> _Directions for this task_: If a line below contains the string "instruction", copy it out.

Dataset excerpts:
□ □ □ □ □

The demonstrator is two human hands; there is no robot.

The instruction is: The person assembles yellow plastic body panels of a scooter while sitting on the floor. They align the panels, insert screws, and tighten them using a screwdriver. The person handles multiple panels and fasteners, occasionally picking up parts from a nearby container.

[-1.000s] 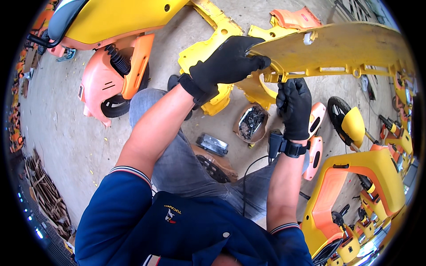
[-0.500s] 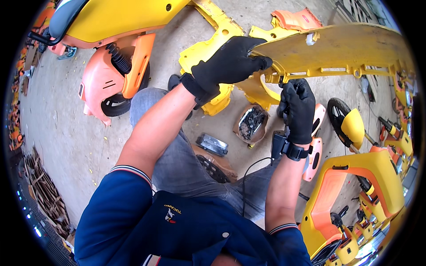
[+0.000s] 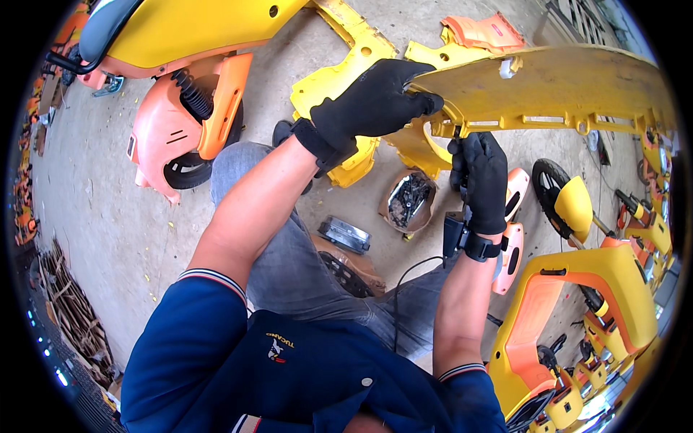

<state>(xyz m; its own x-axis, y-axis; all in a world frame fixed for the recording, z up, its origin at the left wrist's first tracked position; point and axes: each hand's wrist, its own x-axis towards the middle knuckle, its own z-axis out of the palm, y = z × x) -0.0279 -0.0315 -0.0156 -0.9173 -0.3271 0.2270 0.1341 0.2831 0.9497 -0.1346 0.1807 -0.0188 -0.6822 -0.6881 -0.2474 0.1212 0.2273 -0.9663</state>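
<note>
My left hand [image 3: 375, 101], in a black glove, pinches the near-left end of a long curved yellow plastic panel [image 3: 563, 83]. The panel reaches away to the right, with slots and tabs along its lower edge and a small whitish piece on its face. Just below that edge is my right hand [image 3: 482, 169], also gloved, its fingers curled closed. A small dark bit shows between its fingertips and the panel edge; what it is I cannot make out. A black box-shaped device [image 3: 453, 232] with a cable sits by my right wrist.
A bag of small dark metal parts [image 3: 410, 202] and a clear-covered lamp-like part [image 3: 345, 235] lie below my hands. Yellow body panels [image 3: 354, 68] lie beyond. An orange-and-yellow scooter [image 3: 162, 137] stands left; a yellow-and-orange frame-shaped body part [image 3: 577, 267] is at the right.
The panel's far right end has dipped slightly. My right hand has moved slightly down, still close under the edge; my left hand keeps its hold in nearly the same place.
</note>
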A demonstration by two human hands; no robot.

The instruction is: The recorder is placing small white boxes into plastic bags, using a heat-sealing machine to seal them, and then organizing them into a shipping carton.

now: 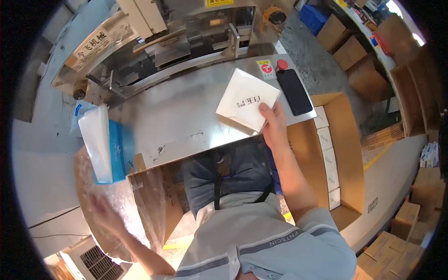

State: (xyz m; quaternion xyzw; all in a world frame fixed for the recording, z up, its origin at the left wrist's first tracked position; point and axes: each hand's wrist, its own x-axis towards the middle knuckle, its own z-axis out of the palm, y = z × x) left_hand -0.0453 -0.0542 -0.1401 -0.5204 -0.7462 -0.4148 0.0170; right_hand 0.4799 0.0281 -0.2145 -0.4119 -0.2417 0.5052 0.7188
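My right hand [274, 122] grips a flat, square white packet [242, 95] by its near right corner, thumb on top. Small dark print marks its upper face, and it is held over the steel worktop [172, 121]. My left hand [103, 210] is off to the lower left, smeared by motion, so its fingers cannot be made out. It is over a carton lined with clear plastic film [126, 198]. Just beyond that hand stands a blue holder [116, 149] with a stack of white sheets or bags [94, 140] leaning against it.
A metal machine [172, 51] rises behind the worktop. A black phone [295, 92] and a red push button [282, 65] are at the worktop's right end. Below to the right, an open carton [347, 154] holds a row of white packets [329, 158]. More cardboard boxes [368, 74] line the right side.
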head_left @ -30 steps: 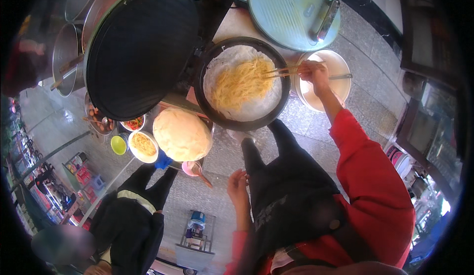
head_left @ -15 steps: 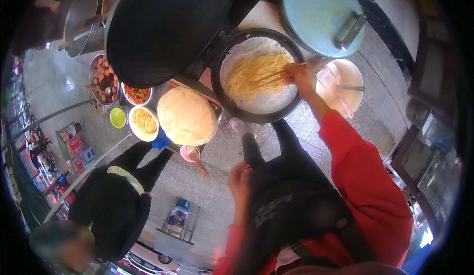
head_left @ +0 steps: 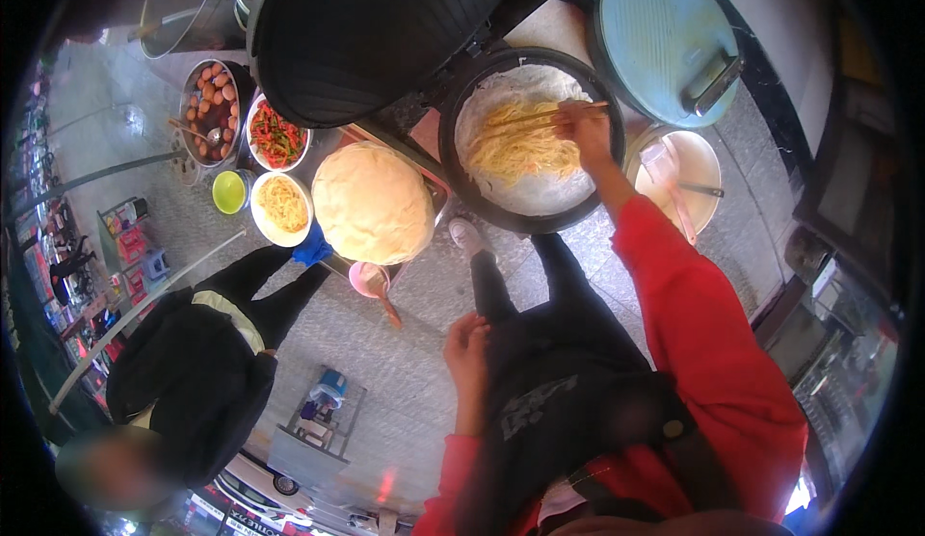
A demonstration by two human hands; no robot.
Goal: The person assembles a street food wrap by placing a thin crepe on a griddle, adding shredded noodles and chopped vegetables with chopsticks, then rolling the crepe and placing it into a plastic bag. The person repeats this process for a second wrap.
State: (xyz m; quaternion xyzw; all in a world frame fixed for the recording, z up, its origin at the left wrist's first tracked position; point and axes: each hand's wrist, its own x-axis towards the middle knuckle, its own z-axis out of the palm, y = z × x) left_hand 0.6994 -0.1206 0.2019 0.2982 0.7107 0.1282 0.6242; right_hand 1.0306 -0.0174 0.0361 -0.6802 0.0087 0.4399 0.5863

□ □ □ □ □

> _Solution for this problem_:
The instruction is: The person assembles yellow plastic body panels of a scooter while sitting on the floor. They align the panels, insert screws, and tighten them using a screwdriver. The person handles multiple panels and fasteners, occasionally picking up parts from a nearby container.
The instruction is: The recorder is placing small white boxes into plastic bags, using a heat-sealing machine to seal them, and then organizing them into a shipping carton.

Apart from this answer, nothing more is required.